特定非営利活動法人のむぎ地域教育文化センター

<震災支援助成>

事業名
”若者が打つ和太鼓”震災支援
助成金額
40万円
応募事業概要
被災地での和太鼓の演奏と交流
講評
これまでの長きに渡る多方面での活動実績にまず敬意を表したい。「のむぎ」に集う、生きにくさを抱える若者達が被災地を訪れることには、震災支援にありがちな「被災地を一方的に支援する」という形ではない、相互作用が見込める計画だと思われる。
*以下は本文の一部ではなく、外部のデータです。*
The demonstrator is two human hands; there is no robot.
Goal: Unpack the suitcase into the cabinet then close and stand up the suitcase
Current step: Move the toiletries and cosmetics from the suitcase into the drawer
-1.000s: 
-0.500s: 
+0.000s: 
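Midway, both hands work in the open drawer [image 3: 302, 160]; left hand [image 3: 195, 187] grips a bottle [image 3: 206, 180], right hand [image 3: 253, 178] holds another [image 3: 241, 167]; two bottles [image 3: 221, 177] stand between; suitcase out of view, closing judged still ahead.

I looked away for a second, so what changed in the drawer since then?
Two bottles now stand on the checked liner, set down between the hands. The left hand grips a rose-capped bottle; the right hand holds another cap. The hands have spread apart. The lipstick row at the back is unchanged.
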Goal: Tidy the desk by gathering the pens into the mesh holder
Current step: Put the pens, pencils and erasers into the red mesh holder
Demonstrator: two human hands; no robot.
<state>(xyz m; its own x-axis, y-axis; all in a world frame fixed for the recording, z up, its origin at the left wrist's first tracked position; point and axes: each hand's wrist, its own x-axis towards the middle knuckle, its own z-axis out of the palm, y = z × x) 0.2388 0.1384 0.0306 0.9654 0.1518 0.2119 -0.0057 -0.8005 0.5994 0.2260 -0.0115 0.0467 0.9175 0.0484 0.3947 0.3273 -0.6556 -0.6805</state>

継続的なよい縁が生まれる契機になることを、期待している。

守りたい・子ども未来プロジェクト実行委員会

<震災支援助成>

事業名
守りたい・子ども未来プロジェクト
助成金額
30万円
応募事業概要
県内に避難している子どもを抱えた家族の交流、相談
講評
より困難さが予測される避難してきた子どもたち、これから避難を考えている子どもたちに寄り添おうという姿勢が明確である。また、県内それぞれの領域で活動する団体が実行委員会を形成すると共に、多様な社会的資源の提供が期待される。避難家族は生活困窮や自殺など、時系列に沿って多様な課題に襲われると考えられ、賛同団体の自己完結型活動に陥らず、広く多様な社会的資源の開発との連携も視野に入れ、継続的・重層的な活動が実践されることを期待する。